BioLayer Interferometry (BLI) technology as an alternative to Surface Plasmon Resonance (SPR) in biopharma regulated environment.What is the frequency of surface Plasmon resonance? ›
The plasmon resonance frequency of various nanomaterials including NPs covers a wide range of optical spectra . While silver and gold NPs are limited to the 400–550 and 600–750 nm spectral ranges, metallic nanoshells may cover optical spectra ranging from 600 up to the mid-IR .What is regeneration in SPR? ›
Regeneration buffer is used in label-free surface plasmon resonance (SPR) analysis to quickly reverse the interaction between the analyte and ligand, allowing the functionalized sensor surface to be used again.What are the three types of protein membrane? ›
There are four types of Membrane proteins: lipid-anchored, integral, peripheral, and auxiliary. The former is only temporarily attached to the membrane, whereas the latter is permanently attached.How do you remove membrane proteins? ›
A detergent containing buffer is used to extract membrane proteins from the lipid bilayer. Different types of detergents, such as ionic detergents, non-ionic detergents, bile salts detergents, and zwitterionic detergents, are available.Which metal is used in SPR? ›
The conventional SPR sensor is based on the Kretschmann structure, in which a thin film of gold (Au) is coated on the prism to stimulate surface plasmons.
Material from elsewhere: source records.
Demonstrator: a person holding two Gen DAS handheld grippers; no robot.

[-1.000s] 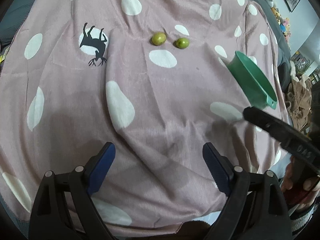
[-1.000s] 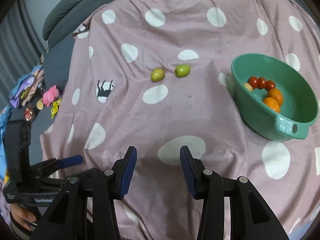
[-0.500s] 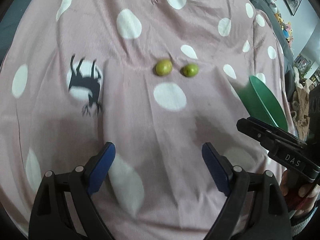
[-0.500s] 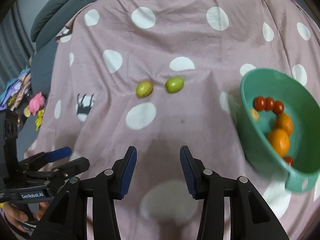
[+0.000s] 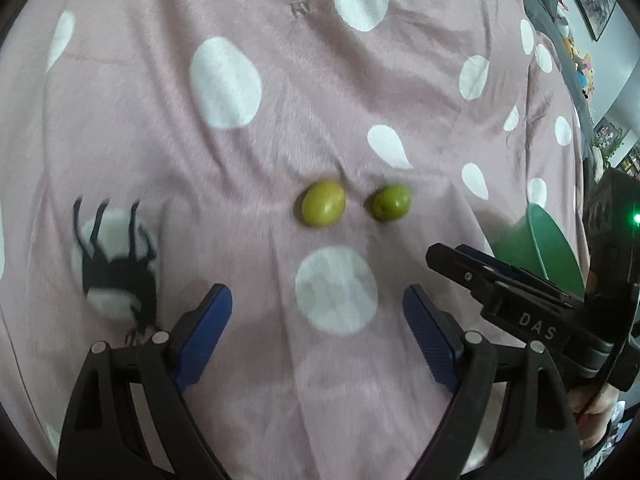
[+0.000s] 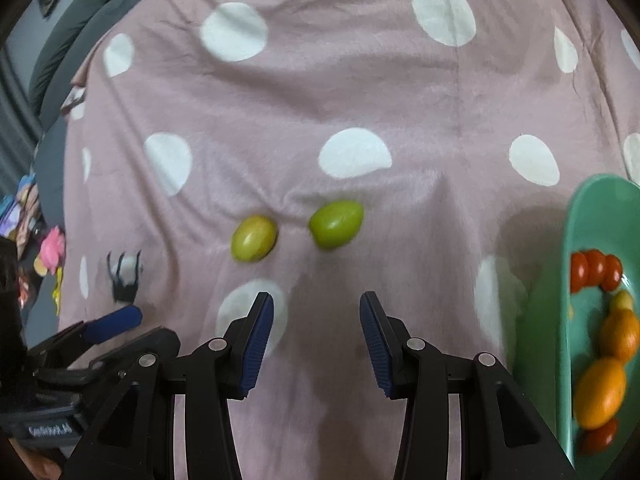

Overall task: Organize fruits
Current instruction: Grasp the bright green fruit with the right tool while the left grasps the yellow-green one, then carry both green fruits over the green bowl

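Observation:
Two small green fruits lie side by side on the pink dotted cloth. The yellowish left fruit [image 5: 323, 209] [image 6: 253, 238] and the greener right fruit [image 5: 391, 202] [image 6: 336, 223] sit a short way ahead of both grippers. My left gripper [image 5: 318, 334] is open and empty, lined up roughly below the left fruit. My right gripper [image 6: 317, 334] is open and empty, just short of the right fruit. A green bowl [image 6: 576, 248] [image 5: 538, 236] at the right holds small red tomatoes [image 6: 596, 270] and oranges [image 6: 600, 392].
The pink cloth [image 5: 280, 80] with white dots covers the whole surface and is wrinkled around the fruits. The right gripper's body [image 5: 520, 304] shows at the right of the left wrist view. Toys [image 6: 50, 248] and grey cushions [image 6: 72, 32] lie off the cloth's left edge.
Both grippers have moved forward and down toward the two green fruits, which now appear much larger and nearer. The bowl has slid to the right edge of the right wrist view.

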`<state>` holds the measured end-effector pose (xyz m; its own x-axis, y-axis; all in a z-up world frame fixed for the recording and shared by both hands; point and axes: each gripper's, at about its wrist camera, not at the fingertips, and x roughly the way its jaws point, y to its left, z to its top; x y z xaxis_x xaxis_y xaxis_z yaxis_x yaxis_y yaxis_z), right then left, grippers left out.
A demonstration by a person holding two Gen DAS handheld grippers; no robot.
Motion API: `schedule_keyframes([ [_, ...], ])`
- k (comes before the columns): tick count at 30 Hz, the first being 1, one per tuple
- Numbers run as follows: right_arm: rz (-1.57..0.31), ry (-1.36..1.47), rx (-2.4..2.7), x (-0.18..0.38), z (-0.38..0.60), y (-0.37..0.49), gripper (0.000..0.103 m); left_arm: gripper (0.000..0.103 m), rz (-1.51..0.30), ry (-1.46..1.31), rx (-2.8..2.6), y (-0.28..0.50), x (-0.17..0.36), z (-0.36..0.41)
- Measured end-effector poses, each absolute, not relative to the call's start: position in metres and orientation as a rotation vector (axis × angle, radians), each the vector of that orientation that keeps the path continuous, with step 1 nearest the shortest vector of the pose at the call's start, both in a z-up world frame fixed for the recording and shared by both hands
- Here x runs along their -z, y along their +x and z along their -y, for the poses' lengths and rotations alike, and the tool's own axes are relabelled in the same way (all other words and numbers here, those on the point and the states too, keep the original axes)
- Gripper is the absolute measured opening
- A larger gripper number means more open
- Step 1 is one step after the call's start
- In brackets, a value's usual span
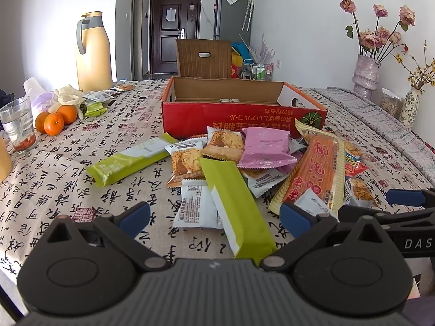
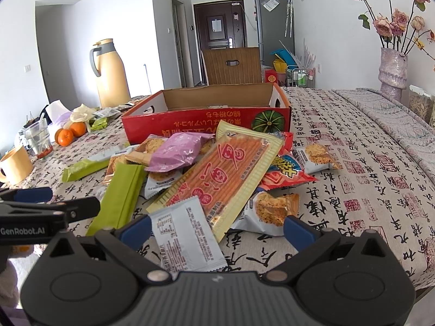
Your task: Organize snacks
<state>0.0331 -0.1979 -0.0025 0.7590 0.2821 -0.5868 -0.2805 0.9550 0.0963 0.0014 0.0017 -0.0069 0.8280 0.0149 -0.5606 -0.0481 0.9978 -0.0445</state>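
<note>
**Q.** What do the two claws show?

**A.** Left claw (image 1: 214, 218): fingers spread apart, nothing held, poised over a green bar wrapper (image 1: 236, 203) and a white packet (image 1: 194, 206). Right claw (image 2: 216, 228): fingers likewise spread and empty, with a pale grey packet (image 2: 187, 233) lying between them, not pinched.

**Q.** Where are the snacks?

**A.** Heaped loose on the tablecloth (image 2: 353, 190), just in front of the red box (image 1: 244, 119), which stands open; what lies on its floor cannot be made out. A pink packet (image 1: 266, 146) and a long orange stick packet (image 2: 225, 174) ride on top of the heap.

**Q.** How should they handle?

**A.** Probably light, with slick, crinkly film. The biscuit packets (image 1: 187, 163) likely hold brittle contents, so a gentle pinch at a crimped end seam seems safest. The bars look stiffer and may be taken across the middle.

**Q.** Edges and room?

**A.** The box's near wall must be cleared on the way in. Bare cloth lies open to the right; oranges (image 1: 55, 121) and a glass (image 1: 17, 125) sit well apart at left. The two claws are close side by side.
</note>
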Motion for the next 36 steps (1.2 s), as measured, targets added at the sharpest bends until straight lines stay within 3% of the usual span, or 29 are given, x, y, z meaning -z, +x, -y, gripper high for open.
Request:
schedule_keyframes([
  [31, -0.646, -0.011, -0.312, 0.006, 0.193, 0.032, 0.103, 0.103, -0.606, -0.065, -0.036, 0.002, 0.011, -0.006],
  [36, -0.665, -0.042, -0.331, 0.011, 0.185, 0.034, 0.089, 0.103, -0.616, -0.079, -0.045, 0.003, 0.013, -0.011],
])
The Kretschmann configuration is widely used because it does not require a thin air gap between the prism base and metal film.Why gold is used in SPR? ›
In most cases, gold is used because it gives a SPR signal at convenient combinations of reflectance angle and wavelength. In addition, gold is chemically inert to solutions and solutes typically used in biochemical contexts (1).Why is gold and silver used in SPR? ›
Silver and gold are normal materials for SPR sensors due to their excellent optical characteristics. In our study, the angular spectrum was calculated using Fresnel theory  and the refractive indexes of silver and gold are adopted as 0.0801 + 4.2210i and 0.2201 + 3.2209i [43,44], respectively.